Мне вдруг врач показалась такой хорошей. Мне захотелось ей всё-всё рассказать – и про Лелуша, и про мою ногу, и про маму с папой, и про тетю Иру и Вову. Я почувствовала, как у меня по лицу текут слезы непонятно отчего.
– Ни-ни-ни! – Врач слегка тряхнула меня, так что у меня клацнули зубы. – Плакать будем дома. Сейчас поедем в ближайшую больницу, которую нам разрешат. Лезь в машину и ложись.
Она уложила меня на кушетку, а сама ушла вперед, к водителю. Машина тронулась. Я потихоньку села. И не убежишь. Мне вовсе не хотелось в больницу. Я была один раз в больнице по подозрению на аппендицит, меня увезли из театра. И мне совсем там не понравилось. Оказалось, что у меня просто что-то защемило, потому что я во время занятия в перерыве быстро проглотила сухую котлету из чечевицы, а потом слишком долго сидела перекрученная на полу, мы делали этюды на тему овощей, и я решила показать зеленый горошек, как он растет у нас на грядке летом. Горошек никто всё равно не узнал, а у меня перекрутились все внутренности так, что я не могла дышать и говорить. Валерий Викторович испугался и вызвал «скорую». А меня чуть не разрезали, сразу повезли в операционную. Хорошо, что успели одновременно приехать мама с папой и потребовали сначала сделать мне положенные анализы и рентген.
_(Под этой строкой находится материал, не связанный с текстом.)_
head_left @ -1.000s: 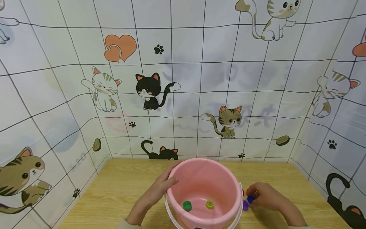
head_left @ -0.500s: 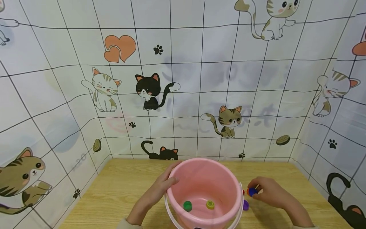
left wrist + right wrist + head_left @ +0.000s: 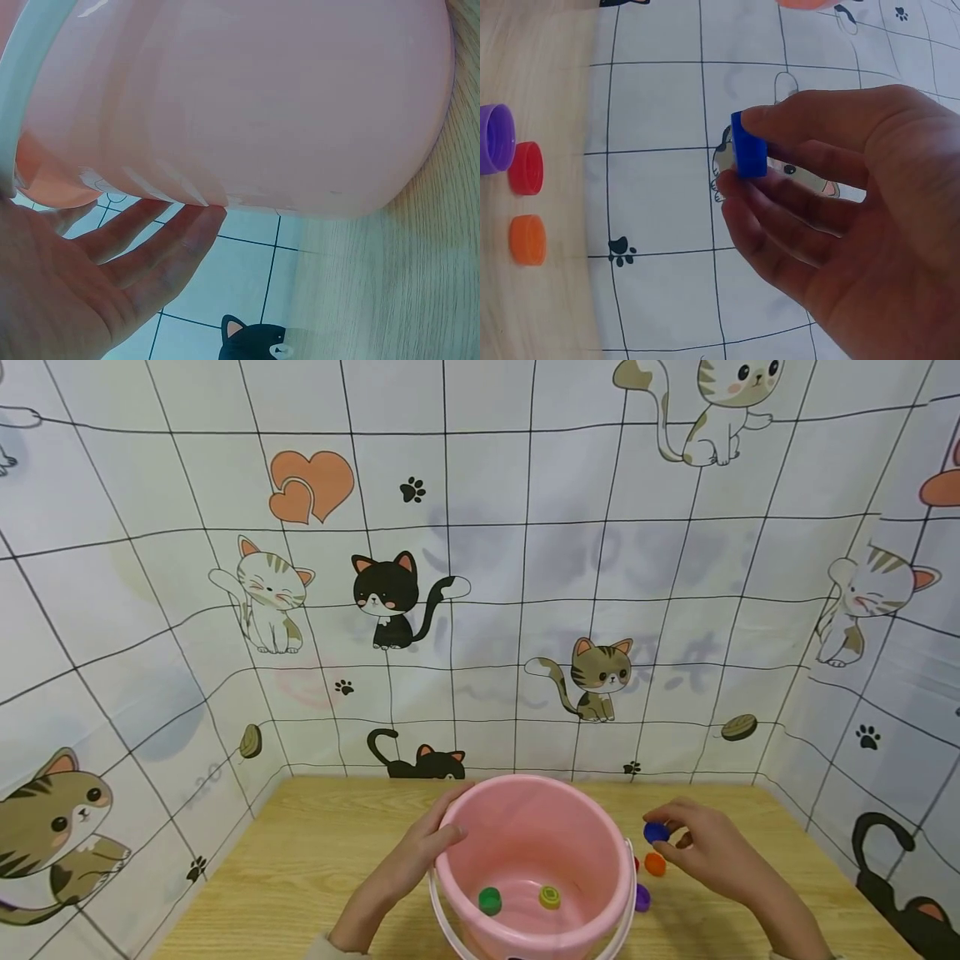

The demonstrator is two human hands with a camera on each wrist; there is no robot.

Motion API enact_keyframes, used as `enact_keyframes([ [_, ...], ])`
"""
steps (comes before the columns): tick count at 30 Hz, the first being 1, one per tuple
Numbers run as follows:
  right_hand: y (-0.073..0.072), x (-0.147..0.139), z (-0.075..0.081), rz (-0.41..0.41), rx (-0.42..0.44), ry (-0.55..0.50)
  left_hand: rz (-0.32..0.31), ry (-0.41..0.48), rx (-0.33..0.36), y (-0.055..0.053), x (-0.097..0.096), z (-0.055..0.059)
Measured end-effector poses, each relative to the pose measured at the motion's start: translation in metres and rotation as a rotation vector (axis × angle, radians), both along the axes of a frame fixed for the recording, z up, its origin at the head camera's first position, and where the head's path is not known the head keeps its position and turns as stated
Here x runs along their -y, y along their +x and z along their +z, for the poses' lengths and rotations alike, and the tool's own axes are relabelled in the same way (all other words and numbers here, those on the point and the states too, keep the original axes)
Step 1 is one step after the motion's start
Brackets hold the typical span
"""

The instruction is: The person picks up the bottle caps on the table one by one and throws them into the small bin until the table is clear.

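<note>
Blue round plastic cap [image 3: 656, 832]: head cam, pinched in person's R hand [image 3: 708, 850], right of pink plastic bucket [image 3: 540, 827] gripped at rim by L hand [image 3: 417, 852]. L-wrist cam: fingers slightly apart against bucket; slack hold may tip it. R-wrist cam: fingertip pinch, slip poss., cap drops.

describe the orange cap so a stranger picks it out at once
Start at the pink bucket on the wooden table and look just right of it in the head view. There lie a purple cap, a red cap and the orange cap. Yours is the rightmost of the three, the only orange one, lying loose, unlike the blue cap pinched in the right hand.
</note>
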State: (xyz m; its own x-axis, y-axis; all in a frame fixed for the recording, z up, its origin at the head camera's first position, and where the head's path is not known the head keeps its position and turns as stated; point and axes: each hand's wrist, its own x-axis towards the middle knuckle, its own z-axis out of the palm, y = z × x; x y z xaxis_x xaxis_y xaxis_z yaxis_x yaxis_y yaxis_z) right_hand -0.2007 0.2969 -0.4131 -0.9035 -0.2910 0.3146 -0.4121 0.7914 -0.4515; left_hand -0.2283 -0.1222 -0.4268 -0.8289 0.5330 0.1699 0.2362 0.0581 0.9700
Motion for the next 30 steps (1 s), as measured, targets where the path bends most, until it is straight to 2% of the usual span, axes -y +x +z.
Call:
enact_keyframes([
  [7,0.006,0.007,0.008,-0.009,-0.114,-0.024,0.002,-0.007,-0.003,0.001,0.0,0.001],
  [17,0.014,0.014,0.018,0.001,-0.219,-0.024,-0.013,0.004,0.0,0.001,0.0,0.002],
  [30,0.018,0.025,0.026,0.007,-0.245,-0.049,-0.001,-0.003,0.002,0.001,0.0,0.002],
])
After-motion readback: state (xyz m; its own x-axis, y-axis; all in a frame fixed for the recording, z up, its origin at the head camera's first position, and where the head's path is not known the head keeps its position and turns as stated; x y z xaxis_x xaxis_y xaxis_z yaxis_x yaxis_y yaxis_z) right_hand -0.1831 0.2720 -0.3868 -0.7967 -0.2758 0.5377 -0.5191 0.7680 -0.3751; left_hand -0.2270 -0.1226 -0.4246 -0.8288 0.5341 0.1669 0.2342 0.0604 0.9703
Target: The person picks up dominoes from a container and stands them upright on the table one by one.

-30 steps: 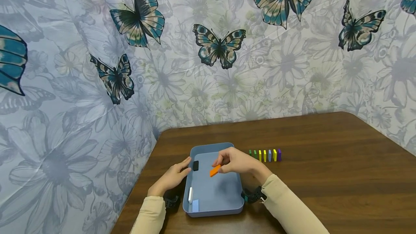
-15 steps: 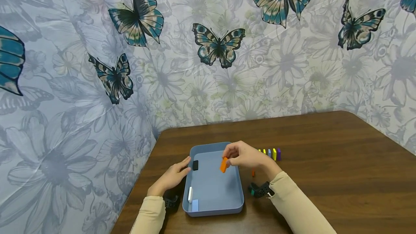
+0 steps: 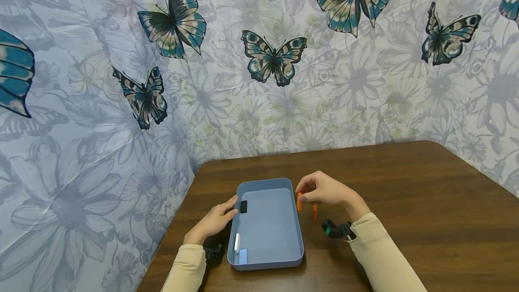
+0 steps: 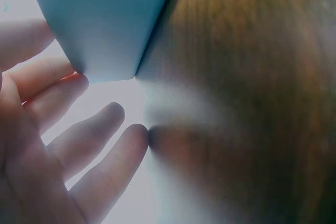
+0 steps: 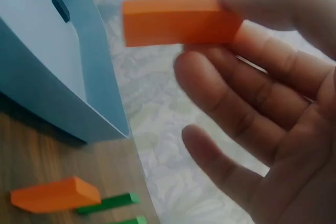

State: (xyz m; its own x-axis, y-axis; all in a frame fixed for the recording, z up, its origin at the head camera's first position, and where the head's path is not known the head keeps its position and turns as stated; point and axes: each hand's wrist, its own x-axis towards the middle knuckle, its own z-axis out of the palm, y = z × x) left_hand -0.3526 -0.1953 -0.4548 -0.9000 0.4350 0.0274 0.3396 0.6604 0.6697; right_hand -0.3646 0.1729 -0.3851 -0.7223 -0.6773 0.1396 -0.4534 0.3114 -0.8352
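While right hand pinches block, left (spread) touches tray.

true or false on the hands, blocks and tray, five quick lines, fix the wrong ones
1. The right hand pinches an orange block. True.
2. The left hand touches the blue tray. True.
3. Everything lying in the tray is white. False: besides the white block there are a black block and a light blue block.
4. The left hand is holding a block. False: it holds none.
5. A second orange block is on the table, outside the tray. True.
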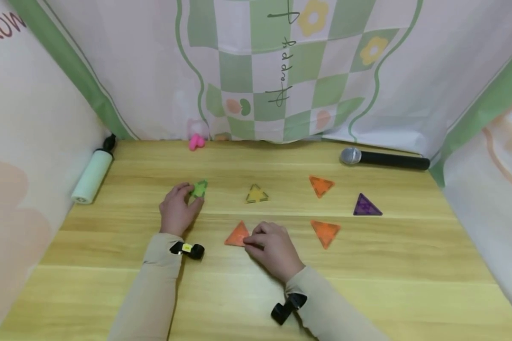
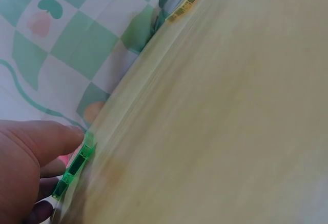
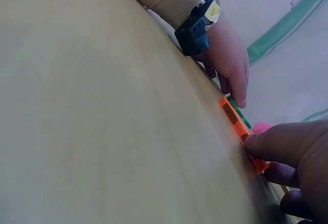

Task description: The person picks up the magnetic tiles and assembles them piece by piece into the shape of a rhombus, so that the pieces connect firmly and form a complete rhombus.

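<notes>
At the left of the table my left hand (image 1: pixel 178 209) pinches a green translucent triangle tile (image 1: pixel 200 188) by its side. In the left wrist view the thumb meets the edge of this tile (image 2: pixel 77 163), with the fingers behind it. My right hand (image 1: pixel 275 248) holds the right corner of an orange triangle tile (image 1: pixel 238 235), which lies low over the wood. The right wrist view has the thumb on the edge of that orange tile (image 3: pixel 237 120). Between and beyond the hands lies a yellow triangle tile (image 1: pixel 256 194).
Two more orange triangles (image 1: pixel 322 185) (image 1: pixel 325 232) and a purple triangle (image 1: pixel 366 206) lie on the right. A black microphone (image 1: pixel 388 159) rests at the back right, a pink object (image 1: pixel 196 141) at the back edge, and a pale green cylinder (image 1: pixel 93 176) at the left edge. Printed curtains (image 1: pixel 153 71) enclose the table.
</notes>
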Action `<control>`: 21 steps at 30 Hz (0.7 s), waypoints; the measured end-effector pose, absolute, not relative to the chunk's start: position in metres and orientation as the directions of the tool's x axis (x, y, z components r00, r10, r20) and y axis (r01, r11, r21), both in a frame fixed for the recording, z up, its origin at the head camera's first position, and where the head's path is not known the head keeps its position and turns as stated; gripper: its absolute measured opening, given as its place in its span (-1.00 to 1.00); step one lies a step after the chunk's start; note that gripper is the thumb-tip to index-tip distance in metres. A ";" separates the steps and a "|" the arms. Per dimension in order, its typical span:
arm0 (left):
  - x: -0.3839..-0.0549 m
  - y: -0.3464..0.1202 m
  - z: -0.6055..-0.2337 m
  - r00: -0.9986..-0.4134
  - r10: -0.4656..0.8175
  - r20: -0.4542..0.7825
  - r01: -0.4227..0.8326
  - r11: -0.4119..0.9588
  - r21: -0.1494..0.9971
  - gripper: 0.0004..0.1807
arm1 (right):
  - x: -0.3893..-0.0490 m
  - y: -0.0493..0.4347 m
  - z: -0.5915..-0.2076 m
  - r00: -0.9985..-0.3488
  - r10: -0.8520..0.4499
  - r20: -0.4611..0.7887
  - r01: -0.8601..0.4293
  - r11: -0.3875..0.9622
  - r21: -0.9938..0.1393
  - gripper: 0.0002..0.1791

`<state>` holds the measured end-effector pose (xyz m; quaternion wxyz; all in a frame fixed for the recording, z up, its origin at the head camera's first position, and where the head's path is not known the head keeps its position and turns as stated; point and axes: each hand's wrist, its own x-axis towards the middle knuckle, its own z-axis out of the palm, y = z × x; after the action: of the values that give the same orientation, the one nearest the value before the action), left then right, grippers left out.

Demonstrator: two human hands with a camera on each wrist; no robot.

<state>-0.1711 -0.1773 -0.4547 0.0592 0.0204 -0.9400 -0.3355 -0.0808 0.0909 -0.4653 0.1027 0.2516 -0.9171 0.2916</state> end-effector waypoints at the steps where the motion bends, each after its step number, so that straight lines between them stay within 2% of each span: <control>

Пока их делали, кишки раскрутились, и меня отпустили. Но я запомнила полутемный коридор, по которому меня везли на каталке, пожилого санитара, который не отвечал ни на какие вопросы, двери, за которыми был странный синий свет. И больше туда не хотела.
Когда машина въехала в ворота больницы и остановилась, я подергала дверь, в надежде, что она откроется, и я убегу. Но тут дверцу открыли снаружи, и я чуть не упала в руки врача, которая почему-то сразу поняла мои намерения и опять меня встряхнула.
– Я уже всё про тебя знаю, – весело сказала она. – Так что не надо. И как тебя зовут, и сколько тебе лет, и какая школа. Всё вообще.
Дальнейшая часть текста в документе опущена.